• Problem description
Take each line from the entries that holds "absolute" and copy it out.

Available records Block Start

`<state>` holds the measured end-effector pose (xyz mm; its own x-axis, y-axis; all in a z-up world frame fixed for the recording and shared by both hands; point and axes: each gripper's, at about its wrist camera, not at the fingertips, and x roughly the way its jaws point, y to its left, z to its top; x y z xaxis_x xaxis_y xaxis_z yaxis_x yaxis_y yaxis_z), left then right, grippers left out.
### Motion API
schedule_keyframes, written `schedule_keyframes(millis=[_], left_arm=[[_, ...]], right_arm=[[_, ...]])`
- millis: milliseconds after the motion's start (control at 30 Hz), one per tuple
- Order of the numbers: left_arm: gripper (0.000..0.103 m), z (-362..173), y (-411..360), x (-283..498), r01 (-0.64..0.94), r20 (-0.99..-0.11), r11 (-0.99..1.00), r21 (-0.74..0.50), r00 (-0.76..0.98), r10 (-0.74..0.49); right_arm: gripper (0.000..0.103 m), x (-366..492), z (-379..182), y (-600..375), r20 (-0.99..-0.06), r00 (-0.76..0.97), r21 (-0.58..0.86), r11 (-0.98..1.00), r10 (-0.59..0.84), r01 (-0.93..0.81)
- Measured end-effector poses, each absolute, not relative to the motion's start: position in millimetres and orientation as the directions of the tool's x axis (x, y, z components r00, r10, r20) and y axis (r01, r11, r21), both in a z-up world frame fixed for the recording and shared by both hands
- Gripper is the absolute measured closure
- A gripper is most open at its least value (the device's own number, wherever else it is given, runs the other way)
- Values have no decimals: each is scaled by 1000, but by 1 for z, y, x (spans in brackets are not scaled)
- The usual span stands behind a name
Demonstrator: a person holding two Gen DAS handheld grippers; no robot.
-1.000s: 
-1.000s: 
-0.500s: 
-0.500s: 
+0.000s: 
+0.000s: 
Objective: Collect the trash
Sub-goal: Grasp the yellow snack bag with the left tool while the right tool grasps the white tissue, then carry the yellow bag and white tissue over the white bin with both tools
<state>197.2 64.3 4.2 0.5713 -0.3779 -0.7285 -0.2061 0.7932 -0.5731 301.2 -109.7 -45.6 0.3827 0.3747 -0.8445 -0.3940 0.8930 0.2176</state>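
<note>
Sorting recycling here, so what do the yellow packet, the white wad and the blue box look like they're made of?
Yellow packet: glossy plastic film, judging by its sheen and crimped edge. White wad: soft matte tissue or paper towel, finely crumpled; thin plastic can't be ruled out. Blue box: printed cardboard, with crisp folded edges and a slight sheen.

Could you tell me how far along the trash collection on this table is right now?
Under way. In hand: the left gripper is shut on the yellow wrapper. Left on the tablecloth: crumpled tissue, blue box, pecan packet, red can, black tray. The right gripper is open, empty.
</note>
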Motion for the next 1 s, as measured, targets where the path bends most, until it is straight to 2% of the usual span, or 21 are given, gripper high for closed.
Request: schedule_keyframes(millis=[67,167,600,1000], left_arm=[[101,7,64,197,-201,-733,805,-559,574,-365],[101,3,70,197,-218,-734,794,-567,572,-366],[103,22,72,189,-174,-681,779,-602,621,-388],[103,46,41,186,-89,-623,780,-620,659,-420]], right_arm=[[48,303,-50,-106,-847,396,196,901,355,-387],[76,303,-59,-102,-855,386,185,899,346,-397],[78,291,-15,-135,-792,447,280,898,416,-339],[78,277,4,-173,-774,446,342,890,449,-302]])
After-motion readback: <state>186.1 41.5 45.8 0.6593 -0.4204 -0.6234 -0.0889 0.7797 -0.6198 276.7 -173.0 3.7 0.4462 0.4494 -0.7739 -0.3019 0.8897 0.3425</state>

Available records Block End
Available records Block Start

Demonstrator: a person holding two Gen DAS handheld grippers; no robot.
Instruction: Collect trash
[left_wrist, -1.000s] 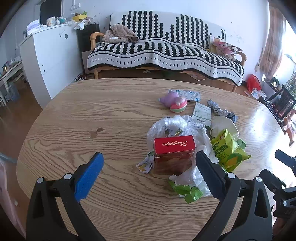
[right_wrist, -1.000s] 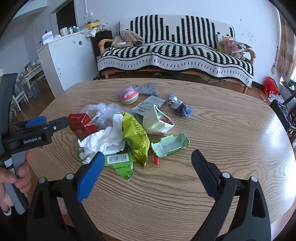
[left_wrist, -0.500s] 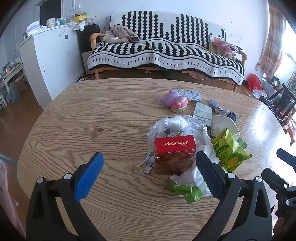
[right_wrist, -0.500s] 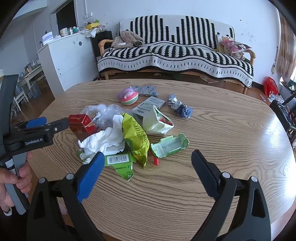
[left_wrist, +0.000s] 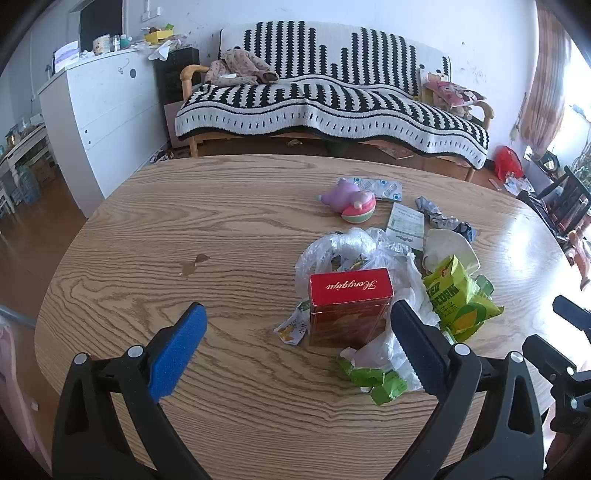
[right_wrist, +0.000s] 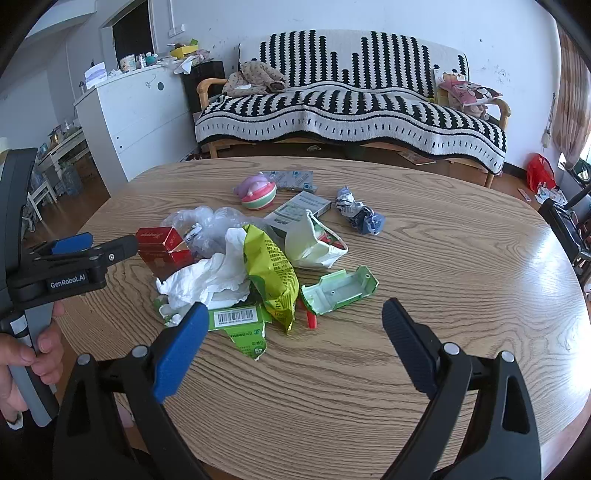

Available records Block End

• Result below
- Measured end-effector poses, each absolute, not relative to the motion's start: position in millimetres and orientation as the directions of the tool's x axis (x, y, z components r00, r10, r20) and y axis (r01, r11, r21), both in a z-up world frame fixed for the recording and shared by both hands
- Gripper is the absolute measured closure

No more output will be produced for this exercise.